The Hamilton Anxiety Rating Scale was developed by Max Hamilton, a psychiatrist and statistician, in 1959. This scale measures the extent or severity of mental and physical anxiety symptoms in a person. It also assesses the impact of anti-anxiety and stress-relieving medications and therapies. It often is used during psychiatric treatment as an assessment before treatment starts and then periodically to gauge the effectiveness of treatment afterward. Hamilton also developed the Hamilton Depression Scale, which uses different questions but a similar format in order to determine levels of depression.
The Hamilton Anxiety Rating Scale focuses on both psychic anxiety and somatic anxiety, which are the psychological stresses and physical problems, respectively, that are caused by severe anxiety. The test is verbal, and it consists of questions relating to the amount of psychological tension, stress and depression that is present and related physical ailments. The administrator of the test, usually a psychiatrist, then rates the patient on 14 items, depending on their answers to the questions. The ratings are numbers and range from zero to four, with zero indicating no anxiety and four indicating an extremely crippling anxiety.
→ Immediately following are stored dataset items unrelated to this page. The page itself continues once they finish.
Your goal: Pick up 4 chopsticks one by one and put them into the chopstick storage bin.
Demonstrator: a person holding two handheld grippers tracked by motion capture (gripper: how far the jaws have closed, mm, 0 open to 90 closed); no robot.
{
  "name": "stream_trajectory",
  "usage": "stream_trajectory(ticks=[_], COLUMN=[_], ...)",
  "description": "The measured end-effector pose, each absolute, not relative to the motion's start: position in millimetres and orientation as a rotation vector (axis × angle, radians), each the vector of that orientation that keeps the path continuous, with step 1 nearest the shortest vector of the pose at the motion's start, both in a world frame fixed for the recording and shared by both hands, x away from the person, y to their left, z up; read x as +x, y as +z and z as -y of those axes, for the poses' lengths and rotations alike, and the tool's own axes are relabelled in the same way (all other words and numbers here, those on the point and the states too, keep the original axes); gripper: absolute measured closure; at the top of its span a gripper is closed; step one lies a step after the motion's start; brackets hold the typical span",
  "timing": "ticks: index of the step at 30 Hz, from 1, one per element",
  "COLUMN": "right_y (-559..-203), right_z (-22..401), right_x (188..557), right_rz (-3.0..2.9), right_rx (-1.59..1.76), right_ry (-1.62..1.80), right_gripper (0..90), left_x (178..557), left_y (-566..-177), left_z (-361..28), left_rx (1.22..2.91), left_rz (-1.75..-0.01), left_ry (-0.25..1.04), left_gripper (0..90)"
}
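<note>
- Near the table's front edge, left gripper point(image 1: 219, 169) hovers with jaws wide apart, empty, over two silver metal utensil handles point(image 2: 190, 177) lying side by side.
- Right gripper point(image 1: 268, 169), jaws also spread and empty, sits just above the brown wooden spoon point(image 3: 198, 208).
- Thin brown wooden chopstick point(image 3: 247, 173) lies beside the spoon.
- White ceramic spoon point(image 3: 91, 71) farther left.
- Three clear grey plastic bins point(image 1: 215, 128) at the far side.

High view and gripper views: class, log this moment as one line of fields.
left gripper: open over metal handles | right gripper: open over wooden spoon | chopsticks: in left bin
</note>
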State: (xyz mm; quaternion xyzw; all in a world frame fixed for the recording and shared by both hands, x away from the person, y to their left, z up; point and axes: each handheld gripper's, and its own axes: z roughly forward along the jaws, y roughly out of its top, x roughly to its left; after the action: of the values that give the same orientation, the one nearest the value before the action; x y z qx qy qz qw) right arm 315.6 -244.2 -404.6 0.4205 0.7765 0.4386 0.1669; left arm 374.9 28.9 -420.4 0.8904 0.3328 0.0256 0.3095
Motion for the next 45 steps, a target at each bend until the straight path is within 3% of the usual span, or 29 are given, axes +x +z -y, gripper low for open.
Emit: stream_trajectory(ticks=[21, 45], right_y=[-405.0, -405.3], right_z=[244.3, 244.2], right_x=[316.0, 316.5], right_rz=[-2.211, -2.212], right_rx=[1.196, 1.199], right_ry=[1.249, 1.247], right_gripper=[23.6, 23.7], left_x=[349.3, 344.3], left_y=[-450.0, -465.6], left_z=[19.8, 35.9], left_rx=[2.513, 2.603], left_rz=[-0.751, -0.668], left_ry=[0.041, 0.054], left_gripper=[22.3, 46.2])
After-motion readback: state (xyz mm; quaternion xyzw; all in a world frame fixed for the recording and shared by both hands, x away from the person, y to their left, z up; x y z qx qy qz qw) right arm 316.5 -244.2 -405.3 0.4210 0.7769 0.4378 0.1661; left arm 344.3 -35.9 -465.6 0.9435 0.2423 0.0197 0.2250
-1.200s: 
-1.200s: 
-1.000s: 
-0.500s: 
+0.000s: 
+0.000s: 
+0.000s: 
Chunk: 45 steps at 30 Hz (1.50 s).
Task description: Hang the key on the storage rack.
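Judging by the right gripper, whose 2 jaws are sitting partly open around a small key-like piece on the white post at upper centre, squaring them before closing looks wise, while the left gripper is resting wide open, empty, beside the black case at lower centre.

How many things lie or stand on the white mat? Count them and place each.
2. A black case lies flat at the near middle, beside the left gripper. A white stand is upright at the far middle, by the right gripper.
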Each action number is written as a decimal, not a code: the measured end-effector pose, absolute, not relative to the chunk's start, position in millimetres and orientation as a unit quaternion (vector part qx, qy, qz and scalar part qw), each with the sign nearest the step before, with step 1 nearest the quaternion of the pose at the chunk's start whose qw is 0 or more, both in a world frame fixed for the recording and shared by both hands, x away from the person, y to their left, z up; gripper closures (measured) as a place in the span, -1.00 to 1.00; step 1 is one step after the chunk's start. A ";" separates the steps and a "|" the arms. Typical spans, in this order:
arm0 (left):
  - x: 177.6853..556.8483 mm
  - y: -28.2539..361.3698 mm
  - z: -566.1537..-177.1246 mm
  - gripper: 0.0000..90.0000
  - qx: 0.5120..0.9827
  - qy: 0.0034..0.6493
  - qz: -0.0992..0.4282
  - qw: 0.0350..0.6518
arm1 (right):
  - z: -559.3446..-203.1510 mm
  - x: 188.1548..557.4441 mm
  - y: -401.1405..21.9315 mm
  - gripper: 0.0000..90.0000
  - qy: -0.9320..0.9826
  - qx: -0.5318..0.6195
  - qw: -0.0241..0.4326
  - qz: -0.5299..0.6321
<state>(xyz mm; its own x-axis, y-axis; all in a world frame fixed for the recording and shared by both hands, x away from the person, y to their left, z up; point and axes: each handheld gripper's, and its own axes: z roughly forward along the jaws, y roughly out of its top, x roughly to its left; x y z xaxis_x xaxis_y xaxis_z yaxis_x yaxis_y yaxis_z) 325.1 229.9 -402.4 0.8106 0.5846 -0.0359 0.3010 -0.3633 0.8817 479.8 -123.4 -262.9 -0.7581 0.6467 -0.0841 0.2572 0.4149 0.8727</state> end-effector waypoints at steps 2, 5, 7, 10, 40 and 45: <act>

Seven of the questions on the test examine mental anxiety, and seven examine physical anxiety. The seven mental anxiety topics are Anxious Mood, Tension, Fears, Insomnia, Intellectual, Depressed Mood and Behavior At Interview. The seven physical anxiety topics are Somatic Complaints: Muscular, Somatic Complaints: Sensory, Cardiovascular Symptoms, Gastrointestinal Symptoms, Autonomic Symptoms, Respiratory Symptoms and Genitourinary Symptoms. These broad topics then include more detailed symptoms that are used to pinpoint problems caused by anxiety in different parts of the body and mind.
The Hamilton Anxiety Rating Scale is just one of many diagnostic tools used by psychiatrists to diagnose and treat patients. It is used on both children and adults of all ages. It also is available online and can be taken as a written test without an interviewer. Some people prefer this option because they feel that they don’t run the risk of having an intermediary interviewer misconstrue their answers and incorrectly represent their level of anxiety on the test.
Although the Hamilton Anxiety Rating Scale is widely in use, criticisms have arisen, with most relating to the subjectivity of the interviewer during oral tests. Others argue that those with depression but not anxiety also would score high on the test because of overlapping mental and physical symptoms. However, it has been shown to be very effective in most situations, and it has been shown to give very reliable and consistent data.